To do:
The lines from the top of the listing through the one containing "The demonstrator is" are to be retyped exactly, with no other lines.

Data supplied:
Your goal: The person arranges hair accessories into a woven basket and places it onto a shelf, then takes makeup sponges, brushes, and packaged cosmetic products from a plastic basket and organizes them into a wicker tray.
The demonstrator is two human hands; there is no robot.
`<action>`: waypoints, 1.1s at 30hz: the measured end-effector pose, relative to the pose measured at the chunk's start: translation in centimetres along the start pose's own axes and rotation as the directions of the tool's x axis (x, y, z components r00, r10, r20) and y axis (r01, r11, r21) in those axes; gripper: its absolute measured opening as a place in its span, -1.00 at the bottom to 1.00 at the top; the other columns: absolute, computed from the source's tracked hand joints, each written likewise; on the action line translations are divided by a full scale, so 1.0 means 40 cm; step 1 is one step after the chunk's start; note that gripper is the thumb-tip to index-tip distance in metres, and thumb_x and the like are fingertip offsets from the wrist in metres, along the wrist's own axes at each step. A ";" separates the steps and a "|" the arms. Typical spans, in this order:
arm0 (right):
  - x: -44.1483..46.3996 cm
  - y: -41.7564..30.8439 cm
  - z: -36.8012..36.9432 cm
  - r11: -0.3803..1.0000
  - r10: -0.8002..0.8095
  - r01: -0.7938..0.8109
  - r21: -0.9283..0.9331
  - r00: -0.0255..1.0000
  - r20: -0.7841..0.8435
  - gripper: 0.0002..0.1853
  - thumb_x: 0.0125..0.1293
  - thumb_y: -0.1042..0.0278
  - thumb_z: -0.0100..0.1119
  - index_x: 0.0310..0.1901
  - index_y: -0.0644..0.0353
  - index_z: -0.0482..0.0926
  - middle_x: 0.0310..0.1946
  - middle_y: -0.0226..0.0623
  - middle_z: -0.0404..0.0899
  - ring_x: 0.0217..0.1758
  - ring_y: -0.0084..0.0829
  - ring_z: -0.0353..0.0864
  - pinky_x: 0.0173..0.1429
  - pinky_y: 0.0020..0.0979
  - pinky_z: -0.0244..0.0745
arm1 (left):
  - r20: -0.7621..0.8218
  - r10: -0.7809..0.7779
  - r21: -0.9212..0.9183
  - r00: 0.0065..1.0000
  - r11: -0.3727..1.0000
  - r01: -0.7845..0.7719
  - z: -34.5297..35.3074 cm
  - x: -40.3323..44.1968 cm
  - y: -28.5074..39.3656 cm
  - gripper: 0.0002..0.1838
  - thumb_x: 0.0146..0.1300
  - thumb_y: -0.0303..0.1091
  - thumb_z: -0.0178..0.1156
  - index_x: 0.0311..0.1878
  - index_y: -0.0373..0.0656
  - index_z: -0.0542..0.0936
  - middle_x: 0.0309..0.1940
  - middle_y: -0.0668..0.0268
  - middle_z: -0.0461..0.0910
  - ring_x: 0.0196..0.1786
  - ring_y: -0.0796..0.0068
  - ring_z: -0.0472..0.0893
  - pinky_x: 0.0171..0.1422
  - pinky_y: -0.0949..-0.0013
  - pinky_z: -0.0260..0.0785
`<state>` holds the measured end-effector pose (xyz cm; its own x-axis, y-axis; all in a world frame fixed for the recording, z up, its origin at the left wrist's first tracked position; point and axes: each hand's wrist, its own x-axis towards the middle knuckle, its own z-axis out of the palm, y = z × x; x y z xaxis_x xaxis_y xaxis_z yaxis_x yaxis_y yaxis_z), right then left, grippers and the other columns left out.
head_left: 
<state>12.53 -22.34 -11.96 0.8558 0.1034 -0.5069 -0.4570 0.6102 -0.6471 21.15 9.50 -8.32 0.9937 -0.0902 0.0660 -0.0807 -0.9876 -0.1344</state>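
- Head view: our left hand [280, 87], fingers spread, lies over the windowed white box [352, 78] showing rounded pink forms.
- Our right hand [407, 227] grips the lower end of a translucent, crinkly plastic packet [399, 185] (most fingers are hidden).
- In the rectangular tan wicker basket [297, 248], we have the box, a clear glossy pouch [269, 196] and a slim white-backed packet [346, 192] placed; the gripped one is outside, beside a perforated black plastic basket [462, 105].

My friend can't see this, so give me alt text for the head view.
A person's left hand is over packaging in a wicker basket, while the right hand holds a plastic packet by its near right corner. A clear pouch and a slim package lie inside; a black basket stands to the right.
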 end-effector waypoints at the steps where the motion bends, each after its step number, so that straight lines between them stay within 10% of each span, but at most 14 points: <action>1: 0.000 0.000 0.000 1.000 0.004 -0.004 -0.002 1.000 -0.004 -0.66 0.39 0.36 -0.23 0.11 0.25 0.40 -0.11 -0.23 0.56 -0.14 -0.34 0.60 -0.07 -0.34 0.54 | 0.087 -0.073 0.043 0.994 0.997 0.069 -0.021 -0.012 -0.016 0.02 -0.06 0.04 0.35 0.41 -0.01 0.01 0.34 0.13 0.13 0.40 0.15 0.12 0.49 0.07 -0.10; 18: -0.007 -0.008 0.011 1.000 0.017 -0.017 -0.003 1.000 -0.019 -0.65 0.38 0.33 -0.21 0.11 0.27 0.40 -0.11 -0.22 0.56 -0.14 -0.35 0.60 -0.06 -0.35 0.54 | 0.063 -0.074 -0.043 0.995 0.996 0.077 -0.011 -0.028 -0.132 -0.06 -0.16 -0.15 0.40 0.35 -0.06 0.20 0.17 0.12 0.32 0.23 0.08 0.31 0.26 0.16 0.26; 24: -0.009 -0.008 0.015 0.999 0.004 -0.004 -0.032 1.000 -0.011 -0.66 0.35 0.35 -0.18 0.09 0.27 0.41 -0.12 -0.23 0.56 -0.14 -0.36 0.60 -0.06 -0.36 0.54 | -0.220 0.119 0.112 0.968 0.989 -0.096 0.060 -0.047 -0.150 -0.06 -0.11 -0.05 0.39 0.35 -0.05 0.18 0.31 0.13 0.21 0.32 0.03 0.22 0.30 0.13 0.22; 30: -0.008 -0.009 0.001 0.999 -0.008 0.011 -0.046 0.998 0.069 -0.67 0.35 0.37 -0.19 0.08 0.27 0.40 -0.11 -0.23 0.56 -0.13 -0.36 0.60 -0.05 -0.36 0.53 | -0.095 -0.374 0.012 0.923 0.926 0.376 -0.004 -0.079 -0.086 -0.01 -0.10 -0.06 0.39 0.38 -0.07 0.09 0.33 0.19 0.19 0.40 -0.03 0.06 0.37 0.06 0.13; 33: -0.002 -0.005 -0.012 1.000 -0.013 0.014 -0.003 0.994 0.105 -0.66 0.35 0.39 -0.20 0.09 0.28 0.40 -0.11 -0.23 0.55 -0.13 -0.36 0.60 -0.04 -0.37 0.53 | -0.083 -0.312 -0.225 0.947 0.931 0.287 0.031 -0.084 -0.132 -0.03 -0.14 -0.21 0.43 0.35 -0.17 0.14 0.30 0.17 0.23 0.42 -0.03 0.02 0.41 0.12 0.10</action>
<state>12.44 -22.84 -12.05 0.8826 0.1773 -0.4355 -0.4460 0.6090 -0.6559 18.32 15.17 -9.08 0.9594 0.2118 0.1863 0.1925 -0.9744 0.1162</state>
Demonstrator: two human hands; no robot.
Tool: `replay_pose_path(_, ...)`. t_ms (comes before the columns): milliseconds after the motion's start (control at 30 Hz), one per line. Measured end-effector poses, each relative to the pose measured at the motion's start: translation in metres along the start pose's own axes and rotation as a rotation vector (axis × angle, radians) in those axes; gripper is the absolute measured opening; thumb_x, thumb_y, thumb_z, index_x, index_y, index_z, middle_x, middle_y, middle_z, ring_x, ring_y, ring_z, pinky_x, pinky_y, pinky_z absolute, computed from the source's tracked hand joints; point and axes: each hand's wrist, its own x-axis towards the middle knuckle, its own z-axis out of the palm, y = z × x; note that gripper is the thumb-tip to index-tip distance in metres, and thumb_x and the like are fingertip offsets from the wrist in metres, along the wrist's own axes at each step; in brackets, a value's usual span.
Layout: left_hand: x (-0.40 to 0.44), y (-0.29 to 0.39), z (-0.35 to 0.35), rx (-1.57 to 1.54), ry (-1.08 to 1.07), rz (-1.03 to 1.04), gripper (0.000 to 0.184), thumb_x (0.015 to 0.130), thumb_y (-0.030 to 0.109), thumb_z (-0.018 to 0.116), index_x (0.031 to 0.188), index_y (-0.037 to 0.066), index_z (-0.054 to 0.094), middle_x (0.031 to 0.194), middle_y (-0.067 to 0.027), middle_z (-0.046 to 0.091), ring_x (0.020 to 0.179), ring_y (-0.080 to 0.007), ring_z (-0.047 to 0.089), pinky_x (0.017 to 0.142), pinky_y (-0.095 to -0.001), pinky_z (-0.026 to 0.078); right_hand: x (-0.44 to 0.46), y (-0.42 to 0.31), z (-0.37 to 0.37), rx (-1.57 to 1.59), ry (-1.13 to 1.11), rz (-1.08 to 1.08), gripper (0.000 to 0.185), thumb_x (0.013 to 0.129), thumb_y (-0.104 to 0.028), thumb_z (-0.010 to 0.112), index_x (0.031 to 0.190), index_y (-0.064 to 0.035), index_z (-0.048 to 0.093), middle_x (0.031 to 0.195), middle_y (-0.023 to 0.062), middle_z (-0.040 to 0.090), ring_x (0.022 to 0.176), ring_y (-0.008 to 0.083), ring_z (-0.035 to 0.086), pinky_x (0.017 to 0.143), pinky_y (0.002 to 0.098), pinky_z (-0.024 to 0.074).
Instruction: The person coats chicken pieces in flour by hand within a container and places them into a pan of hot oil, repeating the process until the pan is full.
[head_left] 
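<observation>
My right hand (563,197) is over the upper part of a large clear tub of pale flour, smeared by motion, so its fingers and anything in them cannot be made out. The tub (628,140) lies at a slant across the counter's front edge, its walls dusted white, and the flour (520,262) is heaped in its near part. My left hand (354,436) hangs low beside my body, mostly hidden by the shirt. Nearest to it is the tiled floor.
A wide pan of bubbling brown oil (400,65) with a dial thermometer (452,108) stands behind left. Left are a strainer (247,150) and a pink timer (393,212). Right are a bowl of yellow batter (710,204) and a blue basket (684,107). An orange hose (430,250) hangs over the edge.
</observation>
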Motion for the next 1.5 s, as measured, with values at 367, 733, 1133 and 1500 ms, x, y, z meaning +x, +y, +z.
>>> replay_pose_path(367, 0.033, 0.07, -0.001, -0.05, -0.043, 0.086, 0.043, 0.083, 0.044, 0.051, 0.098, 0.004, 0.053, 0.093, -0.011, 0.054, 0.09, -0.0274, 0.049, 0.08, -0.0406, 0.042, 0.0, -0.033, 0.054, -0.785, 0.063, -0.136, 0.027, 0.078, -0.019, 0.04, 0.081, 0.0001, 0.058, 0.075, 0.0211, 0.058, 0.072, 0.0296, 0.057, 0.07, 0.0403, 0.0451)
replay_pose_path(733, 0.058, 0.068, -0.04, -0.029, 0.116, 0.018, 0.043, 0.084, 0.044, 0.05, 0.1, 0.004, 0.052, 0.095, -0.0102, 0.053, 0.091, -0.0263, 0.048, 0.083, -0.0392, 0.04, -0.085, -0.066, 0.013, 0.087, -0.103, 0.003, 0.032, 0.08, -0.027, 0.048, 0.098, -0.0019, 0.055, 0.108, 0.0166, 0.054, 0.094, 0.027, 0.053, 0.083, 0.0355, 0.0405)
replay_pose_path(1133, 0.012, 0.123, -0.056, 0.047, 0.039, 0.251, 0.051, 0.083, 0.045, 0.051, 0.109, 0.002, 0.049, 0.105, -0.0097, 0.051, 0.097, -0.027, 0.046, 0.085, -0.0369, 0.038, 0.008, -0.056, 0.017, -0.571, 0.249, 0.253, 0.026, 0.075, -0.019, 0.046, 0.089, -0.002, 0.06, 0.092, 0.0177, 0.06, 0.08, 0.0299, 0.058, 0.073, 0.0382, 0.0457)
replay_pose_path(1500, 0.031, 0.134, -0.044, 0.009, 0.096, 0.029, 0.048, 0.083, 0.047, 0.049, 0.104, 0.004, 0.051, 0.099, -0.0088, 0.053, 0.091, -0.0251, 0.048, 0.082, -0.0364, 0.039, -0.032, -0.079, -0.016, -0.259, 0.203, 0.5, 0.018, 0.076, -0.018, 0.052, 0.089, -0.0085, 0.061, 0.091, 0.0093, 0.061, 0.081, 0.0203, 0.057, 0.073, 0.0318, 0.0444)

Response area:
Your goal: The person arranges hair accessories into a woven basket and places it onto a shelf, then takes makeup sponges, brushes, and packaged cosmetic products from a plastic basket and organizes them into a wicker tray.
The demonstrator is two human hands; there is no robot.

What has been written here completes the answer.